Reform UK Leads April 2026 Polls Today With 26.4%
Reform UK led the April 2026 polls today with 26.4%, while five parties were separated by just 14.2 percentage points. The average came as elections were due the following day across large areas of England, plus Scotland and Wales.
The figures put Labour on 19.1%, the Conservatives on 18.6%, the Greens on 15.6%, the Liberal Democrats on 12.2% and others on 8.1%. April's average was compiled from the most recent April poll by 10 polling companies: BMG, Find Out Now, Freshwater Strategy, Good Growth Foundation, Ipsos, J.L. Partners, More In Common, Opinium, Techne and YouGov.
Reform UK and the April average
The April polling average gives Reform UK the largest share in the set of figures. It also shows how close the field has become: Labour and the Conservatives were less than one point apart, while the Greens and Liberal Democrats remained in double digits.
May 2025 was the first time the Projected National Share recorded five parties on over 10% of the vote.

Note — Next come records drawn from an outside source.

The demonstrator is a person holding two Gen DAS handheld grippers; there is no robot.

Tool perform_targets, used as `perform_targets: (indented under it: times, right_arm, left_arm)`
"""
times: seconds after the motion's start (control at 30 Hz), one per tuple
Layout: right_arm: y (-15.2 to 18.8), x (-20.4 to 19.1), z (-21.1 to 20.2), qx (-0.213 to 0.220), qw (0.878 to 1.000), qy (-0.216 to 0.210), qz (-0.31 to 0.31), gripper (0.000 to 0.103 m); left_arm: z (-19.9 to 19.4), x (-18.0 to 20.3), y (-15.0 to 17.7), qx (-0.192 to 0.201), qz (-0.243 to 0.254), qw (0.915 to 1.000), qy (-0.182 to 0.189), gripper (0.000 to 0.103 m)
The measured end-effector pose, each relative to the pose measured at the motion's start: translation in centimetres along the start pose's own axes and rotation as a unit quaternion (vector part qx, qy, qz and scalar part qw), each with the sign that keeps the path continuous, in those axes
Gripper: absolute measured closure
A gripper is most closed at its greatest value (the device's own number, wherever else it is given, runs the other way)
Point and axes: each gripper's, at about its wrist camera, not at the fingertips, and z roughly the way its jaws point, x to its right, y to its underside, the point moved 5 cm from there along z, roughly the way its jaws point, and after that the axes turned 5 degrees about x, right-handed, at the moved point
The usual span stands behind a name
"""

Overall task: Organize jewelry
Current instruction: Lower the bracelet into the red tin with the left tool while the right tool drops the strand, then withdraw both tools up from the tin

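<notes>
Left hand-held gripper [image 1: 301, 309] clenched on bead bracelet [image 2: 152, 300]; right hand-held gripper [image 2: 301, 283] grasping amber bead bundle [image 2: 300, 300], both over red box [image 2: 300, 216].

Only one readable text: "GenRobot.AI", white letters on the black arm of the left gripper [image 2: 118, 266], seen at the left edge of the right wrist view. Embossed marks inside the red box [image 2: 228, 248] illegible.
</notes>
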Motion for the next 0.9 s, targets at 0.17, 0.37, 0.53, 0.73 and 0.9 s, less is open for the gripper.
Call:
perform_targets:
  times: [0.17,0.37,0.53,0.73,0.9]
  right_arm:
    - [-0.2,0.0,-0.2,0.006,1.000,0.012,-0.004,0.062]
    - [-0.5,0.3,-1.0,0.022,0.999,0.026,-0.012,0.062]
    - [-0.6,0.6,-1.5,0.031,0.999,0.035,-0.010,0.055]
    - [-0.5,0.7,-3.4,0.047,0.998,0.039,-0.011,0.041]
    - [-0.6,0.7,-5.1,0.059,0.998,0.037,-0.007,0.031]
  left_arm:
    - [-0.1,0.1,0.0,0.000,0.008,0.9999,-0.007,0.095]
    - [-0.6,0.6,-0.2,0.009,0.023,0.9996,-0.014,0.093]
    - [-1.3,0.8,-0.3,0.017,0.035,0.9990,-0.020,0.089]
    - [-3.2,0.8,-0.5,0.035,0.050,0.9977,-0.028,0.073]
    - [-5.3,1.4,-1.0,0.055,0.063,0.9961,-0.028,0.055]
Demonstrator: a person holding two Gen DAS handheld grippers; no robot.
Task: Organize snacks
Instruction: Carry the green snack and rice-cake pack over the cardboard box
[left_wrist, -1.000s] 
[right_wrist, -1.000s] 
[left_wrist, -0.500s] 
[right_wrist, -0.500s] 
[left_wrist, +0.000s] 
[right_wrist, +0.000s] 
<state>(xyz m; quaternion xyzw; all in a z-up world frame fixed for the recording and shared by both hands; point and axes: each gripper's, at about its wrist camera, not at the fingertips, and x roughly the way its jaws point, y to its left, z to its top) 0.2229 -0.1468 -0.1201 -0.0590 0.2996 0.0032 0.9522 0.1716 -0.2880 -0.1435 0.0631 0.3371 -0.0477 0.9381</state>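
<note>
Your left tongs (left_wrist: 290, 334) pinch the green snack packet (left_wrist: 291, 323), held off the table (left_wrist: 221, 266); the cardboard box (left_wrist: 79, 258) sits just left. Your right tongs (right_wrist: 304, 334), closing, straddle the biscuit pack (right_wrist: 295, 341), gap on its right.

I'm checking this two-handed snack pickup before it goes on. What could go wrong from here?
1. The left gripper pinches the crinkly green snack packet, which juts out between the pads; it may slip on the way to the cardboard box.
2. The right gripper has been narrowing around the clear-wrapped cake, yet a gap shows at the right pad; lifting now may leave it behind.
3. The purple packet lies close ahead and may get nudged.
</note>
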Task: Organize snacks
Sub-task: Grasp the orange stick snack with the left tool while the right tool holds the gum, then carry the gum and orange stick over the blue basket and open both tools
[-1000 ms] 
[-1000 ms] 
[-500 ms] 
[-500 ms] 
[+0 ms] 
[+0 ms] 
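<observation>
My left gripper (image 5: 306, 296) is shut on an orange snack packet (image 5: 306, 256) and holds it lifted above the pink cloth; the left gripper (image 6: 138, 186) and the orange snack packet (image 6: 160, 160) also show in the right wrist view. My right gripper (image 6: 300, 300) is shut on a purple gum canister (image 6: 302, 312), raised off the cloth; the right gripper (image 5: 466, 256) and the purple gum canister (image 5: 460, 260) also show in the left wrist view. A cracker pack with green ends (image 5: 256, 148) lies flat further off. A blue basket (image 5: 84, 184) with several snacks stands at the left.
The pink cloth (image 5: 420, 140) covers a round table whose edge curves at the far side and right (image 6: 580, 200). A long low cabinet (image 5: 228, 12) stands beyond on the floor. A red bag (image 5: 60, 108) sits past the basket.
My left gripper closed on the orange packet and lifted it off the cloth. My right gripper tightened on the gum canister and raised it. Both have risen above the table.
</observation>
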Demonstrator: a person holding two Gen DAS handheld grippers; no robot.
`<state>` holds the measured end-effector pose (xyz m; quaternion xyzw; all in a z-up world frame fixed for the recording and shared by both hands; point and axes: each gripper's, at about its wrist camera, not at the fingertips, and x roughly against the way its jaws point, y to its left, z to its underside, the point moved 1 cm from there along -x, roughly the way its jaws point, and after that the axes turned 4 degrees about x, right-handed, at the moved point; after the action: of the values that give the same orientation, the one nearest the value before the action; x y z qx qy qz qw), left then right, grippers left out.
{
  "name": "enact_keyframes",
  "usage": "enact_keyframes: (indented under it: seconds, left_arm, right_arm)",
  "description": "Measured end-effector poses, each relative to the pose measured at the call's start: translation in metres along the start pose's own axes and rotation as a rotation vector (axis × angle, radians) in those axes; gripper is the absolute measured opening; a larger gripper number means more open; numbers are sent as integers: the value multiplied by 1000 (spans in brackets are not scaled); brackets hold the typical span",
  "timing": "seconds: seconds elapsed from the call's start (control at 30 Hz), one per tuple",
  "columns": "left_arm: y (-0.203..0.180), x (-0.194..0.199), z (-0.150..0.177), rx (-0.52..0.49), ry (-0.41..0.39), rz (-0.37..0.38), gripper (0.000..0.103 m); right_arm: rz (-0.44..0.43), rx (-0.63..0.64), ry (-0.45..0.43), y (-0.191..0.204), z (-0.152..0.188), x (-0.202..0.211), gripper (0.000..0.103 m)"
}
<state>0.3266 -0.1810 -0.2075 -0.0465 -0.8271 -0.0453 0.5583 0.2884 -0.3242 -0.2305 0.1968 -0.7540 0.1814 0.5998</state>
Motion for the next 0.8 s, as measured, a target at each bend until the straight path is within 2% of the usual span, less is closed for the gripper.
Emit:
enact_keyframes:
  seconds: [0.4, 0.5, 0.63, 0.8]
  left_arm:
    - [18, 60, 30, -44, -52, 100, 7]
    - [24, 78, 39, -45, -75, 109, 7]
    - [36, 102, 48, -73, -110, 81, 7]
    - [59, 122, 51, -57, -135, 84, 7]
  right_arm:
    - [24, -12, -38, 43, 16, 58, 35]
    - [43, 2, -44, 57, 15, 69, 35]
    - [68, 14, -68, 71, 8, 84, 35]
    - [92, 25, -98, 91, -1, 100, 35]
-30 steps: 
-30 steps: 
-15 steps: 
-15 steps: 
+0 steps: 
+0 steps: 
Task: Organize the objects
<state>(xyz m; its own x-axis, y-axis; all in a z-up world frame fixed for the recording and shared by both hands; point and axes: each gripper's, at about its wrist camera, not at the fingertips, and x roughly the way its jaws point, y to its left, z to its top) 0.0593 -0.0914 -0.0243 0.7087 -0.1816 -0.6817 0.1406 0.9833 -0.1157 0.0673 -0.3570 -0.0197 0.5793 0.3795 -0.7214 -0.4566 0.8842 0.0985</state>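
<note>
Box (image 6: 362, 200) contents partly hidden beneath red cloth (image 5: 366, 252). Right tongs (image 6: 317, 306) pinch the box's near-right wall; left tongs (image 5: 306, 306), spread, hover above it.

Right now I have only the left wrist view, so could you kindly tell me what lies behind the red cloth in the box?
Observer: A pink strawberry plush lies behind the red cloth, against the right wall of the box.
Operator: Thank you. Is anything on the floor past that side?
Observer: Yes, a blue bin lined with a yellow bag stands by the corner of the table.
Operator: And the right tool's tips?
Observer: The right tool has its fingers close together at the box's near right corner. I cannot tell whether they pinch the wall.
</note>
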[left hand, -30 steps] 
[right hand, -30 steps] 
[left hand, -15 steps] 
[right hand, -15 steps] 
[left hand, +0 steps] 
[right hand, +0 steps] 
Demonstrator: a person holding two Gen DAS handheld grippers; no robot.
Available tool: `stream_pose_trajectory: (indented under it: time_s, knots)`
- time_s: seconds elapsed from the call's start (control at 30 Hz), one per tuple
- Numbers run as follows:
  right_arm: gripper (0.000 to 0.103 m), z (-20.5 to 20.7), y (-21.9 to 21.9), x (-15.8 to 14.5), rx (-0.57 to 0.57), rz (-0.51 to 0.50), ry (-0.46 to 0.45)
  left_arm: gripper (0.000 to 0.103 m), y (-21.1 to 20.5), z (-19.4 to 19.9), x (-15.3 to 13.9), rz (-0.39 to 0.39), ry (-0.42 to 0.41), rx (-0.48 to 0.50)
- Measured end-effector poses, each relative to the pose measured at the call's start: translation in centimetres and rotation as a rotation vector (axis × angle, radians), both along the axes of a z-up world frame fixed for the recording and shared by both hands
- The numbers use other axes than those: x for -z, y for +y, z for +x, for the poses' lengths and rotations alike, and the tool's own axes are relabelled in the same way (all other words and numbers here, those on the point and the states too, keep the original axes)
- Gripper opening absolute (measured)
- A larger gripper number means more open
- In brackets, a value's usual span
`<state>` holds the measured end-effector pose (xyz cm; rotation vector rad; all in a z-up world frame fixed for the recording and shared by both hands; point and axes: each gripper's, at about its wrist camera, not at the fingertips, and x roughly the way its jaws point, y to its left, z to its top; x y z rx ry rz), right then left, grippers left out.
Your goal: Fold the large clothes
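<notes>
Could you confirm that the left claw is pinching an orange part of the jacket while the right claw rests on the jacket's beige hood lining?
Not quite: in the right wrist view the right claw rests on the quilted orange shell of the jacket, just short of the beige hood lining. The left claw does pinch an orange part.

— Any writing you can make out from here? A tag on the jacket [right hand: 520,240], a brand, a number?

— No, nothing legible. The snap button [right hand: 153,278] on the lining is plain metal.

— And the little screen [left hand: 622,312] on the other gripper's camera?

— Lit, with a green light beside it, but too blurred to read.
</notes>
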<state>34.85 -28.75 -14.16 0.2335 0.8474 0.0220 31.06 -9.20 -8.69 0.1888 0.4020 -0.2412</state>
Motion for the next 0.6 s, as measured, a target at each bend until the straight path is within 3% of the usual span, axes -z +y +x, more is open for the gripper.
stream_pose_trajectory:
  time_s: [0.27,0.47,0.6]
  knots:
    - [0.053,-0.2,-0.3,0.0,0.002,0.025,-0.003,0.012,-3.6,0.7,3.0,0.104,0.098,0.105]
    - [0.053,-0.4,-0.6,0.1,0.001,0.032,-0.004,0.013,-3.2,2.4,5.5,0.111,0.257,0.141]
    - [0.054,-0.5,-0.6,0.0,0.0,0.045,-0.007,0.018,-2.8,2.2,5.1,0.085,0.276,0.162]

That leaves no single opposition bloc in the numbers and pushes more weight onto how votes translate into seats, not just how they are split in the national average.
England, Scotland and Wales
The article frames the polling as background to elections across large areas of England, plus Scotland and Wales the following day. It says results in Scotland and Wales should roughly match party vote shares because those systems reflect how people vote.
English local council elections use First Past the Post, and the article says that system can deliver highly disproportional results when votes are spread across more parties. It adds that First Past the Post was designed for a two-party environment, while this field now contains five parties above 10% in the broader Projected National Share record.
Projected National Share records
Professor Sir John Curtice is listed as the 's Projected National Share contributor, and Professors Rallings and Thrasher as the Sky News National Equivalent Vote contributors. The article says those measures have been published every year for around the last 45 years.
For voters, the practical point is straightforward: the headline share does not decide local results by itself. In England, a narrow lead spread across several parties can produce a different outcome from the same vote pattern in Scotland and Wales, where the voting systems are set up to mirror the popular vote more closely.